YOUR ASSIGNMENT: From the listing below, output only the lines starting at the line that has "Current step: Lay" and ending at the line that has "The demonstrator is", exactly as they appear, ends included.

RECORDED DATA:
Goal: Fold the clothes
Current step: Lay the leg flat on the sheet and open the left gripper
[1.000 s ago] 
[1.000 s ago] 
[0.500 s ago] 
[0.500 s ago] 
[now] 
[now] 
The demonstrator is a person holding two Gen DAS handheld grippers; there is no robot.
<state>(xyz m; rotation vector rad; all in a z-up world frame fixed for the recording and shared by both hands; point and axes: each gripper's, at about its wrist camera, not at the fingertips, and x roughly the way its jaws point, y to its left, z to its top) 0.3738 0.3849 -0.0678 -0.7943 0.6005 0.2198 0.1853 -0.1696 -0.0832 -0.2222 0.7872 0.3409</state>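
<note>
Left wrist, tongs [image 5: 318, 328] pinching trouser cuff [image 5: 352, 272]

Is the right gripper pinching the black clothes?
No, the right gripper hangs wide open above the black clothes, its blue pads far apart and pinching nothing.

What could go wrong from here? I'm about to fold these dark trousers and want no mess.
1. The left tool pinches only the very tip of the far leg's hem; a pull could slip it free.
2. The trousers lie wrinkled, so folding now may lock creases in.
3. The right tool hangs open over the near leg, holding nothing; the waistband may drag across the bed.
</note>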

RESULT BELOW:
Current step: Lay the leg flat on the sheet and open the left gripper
[1.000 s ago] 
[1.000 s ago] 
[0.500 s ago] 
[0.500 s ago] 
[now] 
[now] 
The demonstrator is a person holding two Gen DAS handheld grippers; there is no robot.

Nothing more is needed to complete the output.